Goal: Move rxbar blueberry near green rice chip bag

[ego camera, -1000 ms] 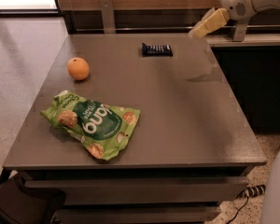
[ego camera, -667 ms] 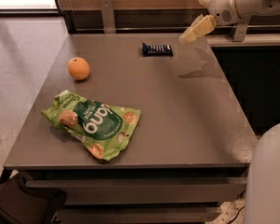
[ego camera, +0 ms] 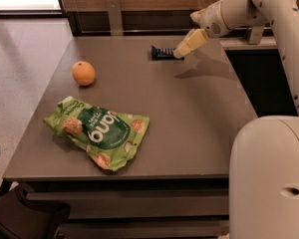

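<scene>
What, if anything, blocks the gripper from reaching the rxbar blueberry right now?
Probably nothing, so likely yes. The gripper hangs just beside the rxbar blueberry near the far edge of the table, with nothing between them. The orange and green rice chip bag lie well away.

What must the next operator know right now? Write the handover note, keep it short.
Gripper: hovers at the table's far side, its tip beside the right end of the rxbar blueberry.
Rxbar blueberry: flat on the table near the far edge.
Green rice chip bag: front left, well apart from the bar.
Done: approach only.
Left: grasp the bar, set it beside the bag.
</scene>
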`<state>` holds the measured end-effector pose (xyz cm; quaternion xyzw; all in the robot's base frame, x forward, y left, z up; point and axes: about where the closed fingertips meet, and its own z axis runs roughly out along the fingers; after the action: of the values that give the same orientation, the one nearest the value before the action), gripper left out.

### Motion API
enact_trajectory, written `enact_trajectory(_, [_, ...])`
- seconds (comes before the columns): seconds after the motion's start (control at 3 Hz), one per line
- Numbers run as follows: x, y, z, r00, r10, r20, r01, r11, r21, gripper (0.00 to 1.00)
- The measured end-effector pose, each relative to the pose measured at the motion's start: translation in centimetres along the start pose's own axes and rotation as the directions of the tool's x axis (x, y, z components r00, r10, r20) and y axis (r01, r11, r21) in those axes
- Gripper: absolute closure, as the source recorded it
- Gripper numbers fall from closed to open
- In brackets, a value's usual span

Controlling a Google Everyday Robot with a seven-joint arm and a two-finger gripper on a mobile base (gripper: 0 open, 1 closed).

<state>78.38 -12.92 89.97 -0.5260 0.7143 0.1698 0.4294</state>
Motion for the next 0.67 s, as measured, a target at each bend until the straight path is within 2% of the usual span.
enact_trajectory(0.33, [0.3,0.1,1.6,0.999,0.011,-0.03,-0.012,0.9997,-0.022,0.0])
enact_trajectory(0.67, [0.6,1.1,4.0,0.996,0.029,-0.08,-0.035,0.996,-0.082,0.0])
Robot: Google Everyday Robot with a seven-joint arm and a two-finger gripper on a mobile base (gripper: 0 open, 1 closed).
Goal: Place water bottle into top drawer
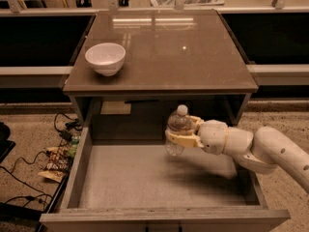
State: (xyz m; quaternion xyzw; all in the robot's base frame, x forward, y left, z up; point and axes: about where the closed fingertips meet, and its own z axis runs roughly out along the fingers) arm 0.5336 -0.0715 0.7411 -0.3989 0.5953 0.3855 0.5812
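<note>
The water bottle is clear plastic with a white cap, held upright over the open top drawer. My gripper is shut on the bottle's middle, reaching in from the right on a white arm. The bottle hangs above the rear middle of the drawer's pale grey floor, its base clear of the floor, just in front of the cabinet opening.
A white bowl sits at the left of the brown cabinet top. Cables and small clutter lie on the floor left of the drawer. Dark shelving runs behind on both sides.
</note>
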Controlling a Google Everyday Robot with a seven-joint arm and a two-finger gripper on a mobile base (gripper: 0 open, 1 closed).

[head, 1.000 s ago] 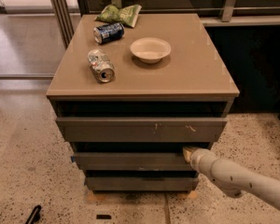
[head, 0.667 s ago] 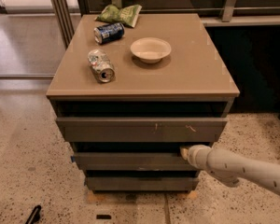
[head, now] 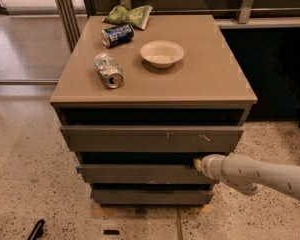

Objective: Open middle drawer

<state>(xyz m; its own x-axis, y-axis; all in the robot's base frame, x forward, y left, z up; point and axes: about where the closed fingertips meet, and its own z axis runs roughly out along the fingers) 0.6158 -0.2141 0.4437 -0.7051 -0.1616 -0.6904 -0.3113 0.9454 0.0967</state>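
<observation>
The drawer cabinet (head: pixel 200 79) is seen mid-scene, its middle drawer (head: pixel 140 174) running left to right beneath the scratched top drawer front (head: pixel 150 139). The gripper (head: pixel 198 163) is placed at that drawer's right upper edge, and whether it is wide or narrow cannot be told. The paper bowl (head: pixel 161 53), crushed can (head: pixel 108 70) and blue can (head: pixel 117 35) on top are judged clear of a nearward pull.

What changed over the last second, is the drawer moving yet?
The gripper crept slightly left along the top right corner of the middle drawer, and the arm behind it levelled out. Whether it has taken hold cannot be seen. The drawer front has not visibly come out. The bowl, crushed can, blue can and green bag stayed put.
</observation>
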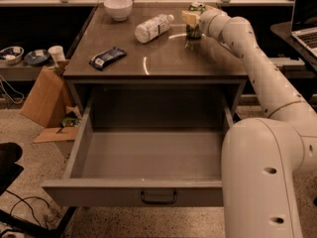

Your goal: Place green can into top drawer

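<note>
The green can point(193, 31) is at the far right of the tabletop, dark with a pale top, upright. My gripper point(192, 21) reaches in from the right and sits down over the can's top, shut on it. The can is at or just above the table surface, with its reflection below it. The top drawer point(148, 155) is pulled wide open toward me below the tabletop. It is grey and shallow, nothing lies in it, and a small dark handle point(158, 198) sits at the middle of its front panel.
A clear plastic bottle point(153, 27) lies on its side left of the can. A white bowl point(118, 8) stands at the back and a dark snack packet point(107, 57) at the left. My white arm point(257, 83) spans the right side. A cardboard box point(42, 95) stands on the floor at left.
</note>
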Controlling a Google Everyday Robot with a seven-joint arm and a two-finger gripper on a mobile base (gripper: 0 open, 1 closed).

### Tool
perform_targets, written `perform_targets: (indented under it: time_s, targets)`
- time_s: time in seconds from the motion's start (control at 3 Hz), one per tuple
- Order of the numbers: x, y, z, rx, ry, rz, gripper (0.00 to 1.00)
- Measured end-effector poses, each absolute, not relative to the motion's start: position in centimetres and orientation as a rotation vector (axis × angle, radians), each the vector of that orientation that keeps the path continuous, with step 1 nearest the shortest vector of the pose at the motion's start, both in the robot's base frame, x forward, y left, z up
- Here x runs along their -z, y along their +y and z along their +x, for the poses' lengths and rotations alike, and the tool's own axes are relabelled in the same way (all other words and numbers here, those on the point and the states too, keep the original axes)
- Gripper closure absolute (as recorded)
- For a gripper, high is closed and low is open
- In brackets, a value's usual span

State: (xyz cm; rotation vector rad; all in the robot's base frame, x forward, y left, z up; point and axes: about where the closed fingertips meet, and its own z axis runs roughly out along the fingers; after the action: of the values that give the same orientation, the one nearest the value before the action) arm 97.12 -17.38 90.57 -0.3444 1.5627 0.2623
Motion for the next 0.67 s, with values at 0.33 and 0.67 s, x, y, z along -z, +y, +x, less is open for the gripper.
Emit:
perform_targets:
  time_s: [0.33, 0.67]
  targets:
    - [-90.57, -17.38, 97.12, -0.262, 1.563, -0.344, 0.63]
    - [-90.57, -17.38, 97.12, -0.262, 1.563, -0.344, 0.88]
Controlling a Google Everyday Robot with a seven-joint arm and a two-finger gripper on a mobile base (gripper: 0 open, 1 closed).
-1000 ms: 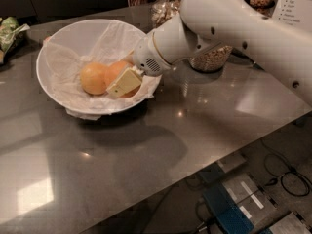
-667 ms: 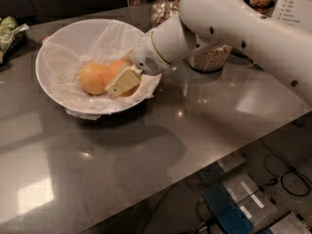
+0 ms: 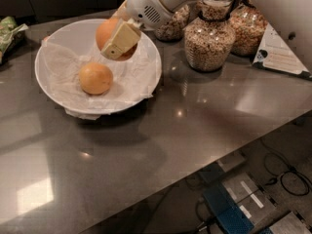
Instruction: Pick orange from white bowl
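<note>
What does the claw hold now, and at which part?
The claw grips the orange across its middle, above the white bowl.

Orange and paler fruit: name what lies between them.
Camera view: only the bowl's crinkled paper shows between the orange and the paler fruit. The gripper, shut on the orange, is over the bowl's far side.

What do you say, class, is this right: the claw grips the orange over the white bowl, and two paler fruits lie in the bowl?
Wrong count: the camera view shows one paler fruit in the white bowl, not two. The claw does grip the orange over it.
</note>
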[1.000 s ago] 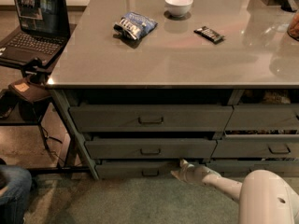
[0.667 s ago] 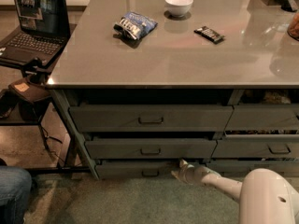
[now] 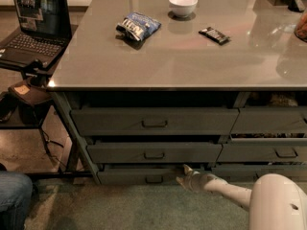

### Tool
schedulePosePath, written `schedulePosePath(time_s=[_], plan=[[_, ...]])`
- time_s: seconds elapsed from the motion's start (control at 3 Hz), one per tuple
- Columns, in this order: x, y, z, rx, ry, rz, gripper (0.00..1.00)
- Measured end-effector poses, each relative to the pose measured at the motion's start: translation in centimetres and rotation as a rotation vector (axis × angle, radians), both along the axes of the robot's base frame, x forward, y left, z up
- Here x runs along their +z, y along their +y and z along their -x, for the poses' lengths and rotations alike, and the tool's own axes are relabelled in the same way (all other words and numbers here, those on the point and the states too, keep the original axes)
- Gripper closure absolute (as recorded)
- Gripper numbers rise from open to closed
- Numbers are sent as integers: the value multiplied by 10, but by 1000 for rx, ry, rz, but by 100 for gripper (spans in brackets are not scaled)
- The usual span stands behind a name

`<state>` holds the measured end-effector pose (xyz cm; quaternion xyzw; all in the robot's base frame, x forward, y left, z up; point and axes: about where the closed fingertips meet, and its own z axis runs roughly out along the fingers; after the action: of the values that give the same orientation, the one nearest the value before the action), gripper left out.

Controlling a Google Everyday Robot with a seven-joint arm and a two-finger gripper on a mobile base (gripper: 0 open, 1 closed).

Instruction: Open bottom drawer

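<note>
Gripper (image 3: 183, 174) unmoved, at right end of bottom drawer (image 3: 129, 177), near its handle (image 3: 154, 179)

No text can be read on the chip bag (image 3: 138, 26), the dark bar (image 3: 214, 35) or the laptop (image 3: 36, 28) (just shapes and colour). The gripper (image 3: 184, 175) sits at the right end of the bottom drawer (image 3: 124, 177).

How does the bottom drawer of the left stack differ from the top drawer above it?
The bottom drawer has a much lower front than the top drawer. It sits just above the carpet; the top drawer sits right under the counter. The claw covers the bottom drawer's right end; the top drawer's front is unobstructed. Both are wide, plain and grey-green.
</note>
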<state>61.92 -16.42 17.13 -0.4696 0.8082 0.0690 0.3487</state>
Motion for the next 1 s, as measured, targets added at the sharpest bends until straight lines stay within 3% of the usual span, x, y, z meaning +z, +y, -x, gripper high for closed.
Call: schedulePosePath(time_s=[1.0], plan=[[9, -1, 14, -5, 3, -3, 100]])
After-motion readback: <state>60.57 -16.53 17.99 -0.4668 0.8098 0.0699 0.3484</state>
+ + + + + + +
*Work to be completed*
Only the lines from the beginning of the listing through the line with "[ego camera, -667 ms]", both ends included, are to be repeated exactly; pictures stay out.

*Answer to the problem*
Goal: Move rxbar blueberry near green rice chip bag

[ego camera, -1000 ms] 
[ego camera, -667 ms] 

Work on this exercise is finished, so nothing remains.